# Brief:
Report, as a number alone, how many lines below contain the string "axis".

# Source data:
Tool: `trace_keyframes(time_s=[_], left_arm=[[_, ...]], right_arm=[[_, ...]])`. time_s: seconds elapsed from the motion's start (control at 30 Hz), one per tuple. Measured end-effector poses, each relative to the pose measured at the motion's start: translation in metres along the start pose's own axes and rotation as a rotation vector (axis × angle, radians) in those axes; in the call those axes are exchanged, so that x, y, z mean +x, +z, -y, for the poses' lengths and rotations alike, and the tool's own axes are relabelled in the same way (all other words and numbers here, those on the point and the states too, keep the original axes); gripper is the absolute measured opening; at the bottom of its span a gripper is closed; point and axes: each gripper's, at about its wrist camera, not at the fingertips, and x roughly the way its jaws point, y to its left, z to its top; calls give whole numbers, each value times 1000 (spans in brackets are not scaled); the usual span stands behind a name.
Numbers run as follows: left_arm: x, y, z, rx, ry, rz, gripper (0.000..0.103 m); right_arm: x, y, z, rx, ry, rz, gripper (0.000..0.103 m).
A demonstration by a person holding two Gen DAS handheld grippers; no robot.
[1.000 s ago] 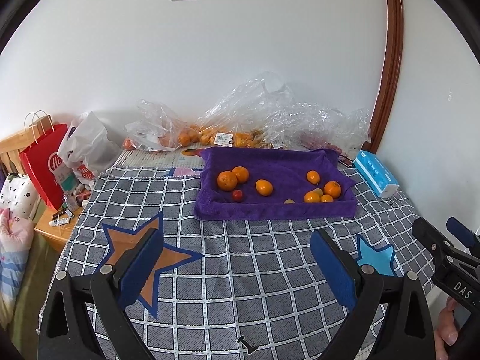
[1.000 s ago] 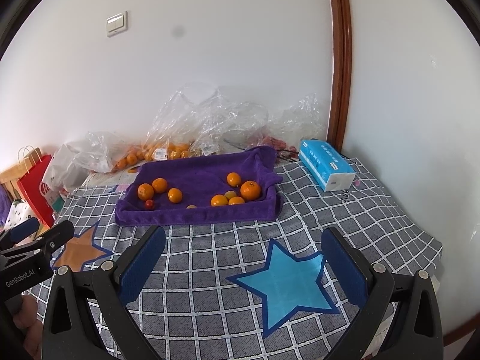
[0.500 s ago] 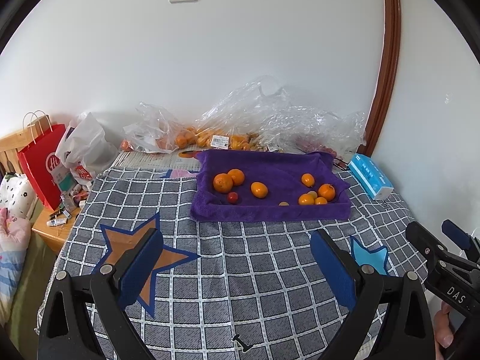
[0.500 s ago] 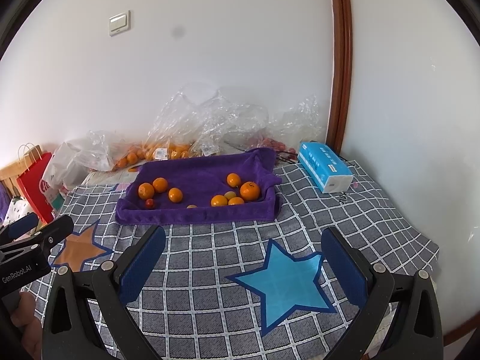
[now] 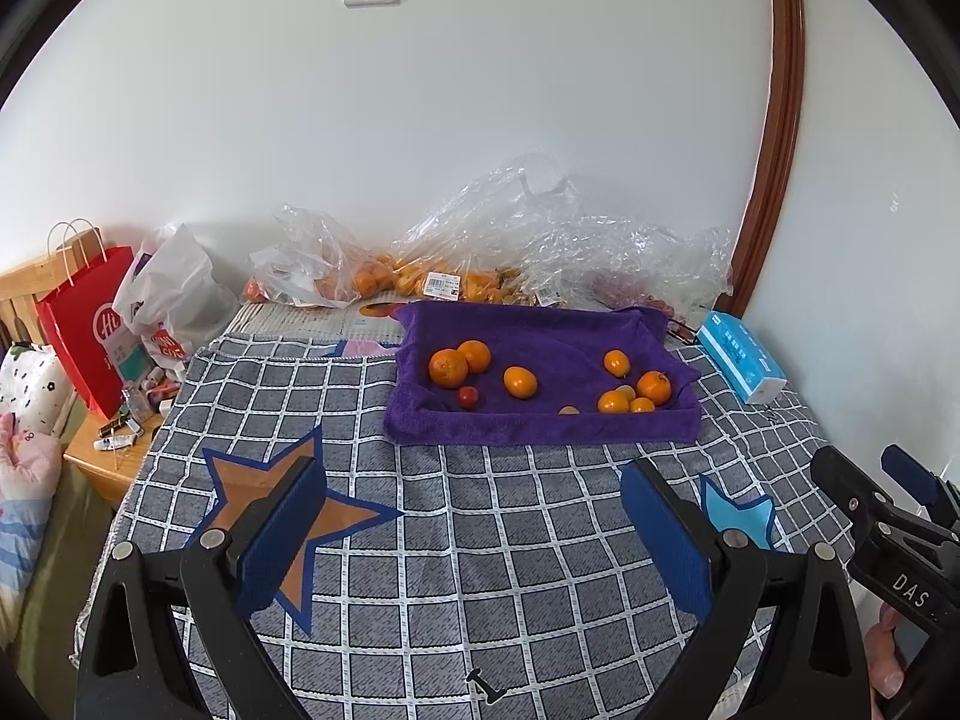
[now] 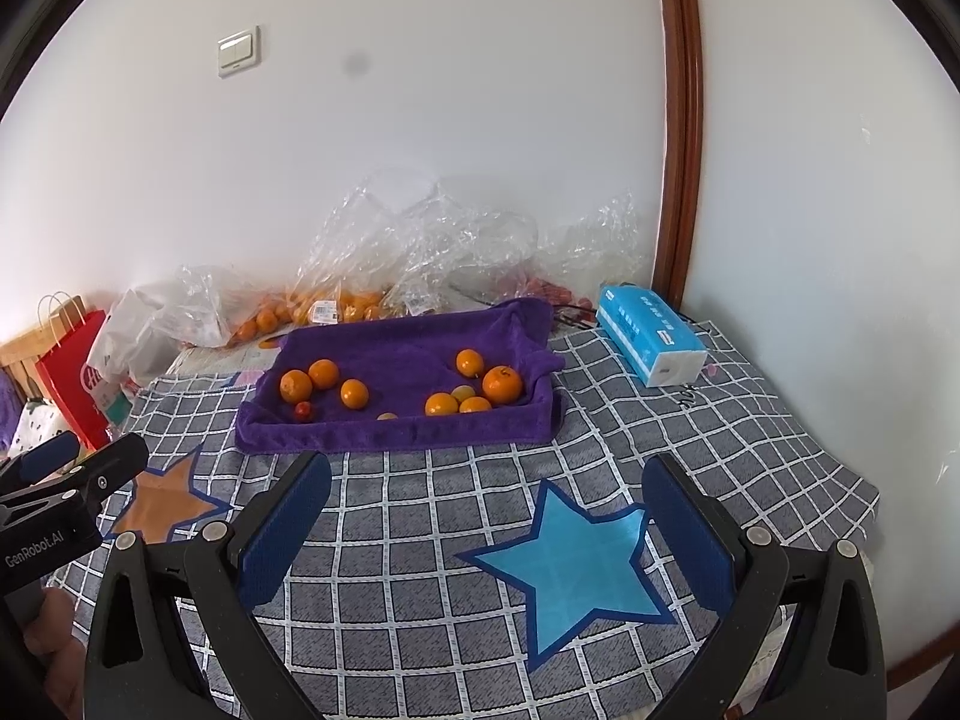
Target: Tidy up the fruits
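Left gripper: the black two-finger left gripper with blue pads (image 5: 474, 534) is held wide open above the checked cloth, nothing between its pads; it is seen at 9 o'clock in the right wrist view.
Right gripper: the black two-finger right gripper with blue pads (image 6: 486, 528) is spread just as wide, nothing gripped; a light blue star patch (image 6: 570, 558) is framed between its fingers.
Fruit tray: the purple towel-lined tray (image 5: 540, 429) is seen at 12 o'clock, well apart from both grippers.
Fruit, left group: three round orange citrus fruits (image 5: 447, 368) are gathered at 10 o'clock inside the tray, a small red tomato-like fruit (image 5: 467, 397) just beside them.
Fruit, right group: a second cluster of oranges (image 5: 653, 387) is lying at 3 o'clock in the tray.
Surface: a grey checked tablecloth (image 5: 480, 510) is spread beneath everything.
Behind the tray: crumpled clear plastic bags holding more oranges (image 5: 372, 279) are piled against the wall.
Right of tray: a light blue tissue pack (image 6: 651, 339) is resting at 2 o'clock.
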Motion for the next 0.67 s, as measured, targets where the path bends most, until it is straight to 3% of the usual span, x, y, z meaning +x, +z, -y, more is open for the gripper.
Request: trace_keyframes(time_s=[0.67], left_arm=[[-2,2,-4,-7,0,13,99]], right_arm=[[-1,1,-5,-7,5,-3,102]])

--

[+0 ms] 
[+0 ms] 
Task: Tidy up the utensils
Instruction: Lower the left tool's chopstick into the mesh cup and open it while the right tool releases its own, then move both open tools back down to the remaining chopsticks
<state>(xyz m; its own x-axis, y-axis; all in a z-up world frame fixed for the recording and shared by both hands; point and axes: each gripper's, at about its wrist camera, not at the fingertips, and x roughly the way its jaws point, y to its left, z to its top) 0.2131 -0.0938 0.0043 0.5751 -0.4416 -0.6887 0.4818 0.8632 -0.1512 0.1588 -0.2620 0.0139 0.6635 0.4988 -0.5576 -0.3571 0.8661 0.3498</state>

# Response area:
2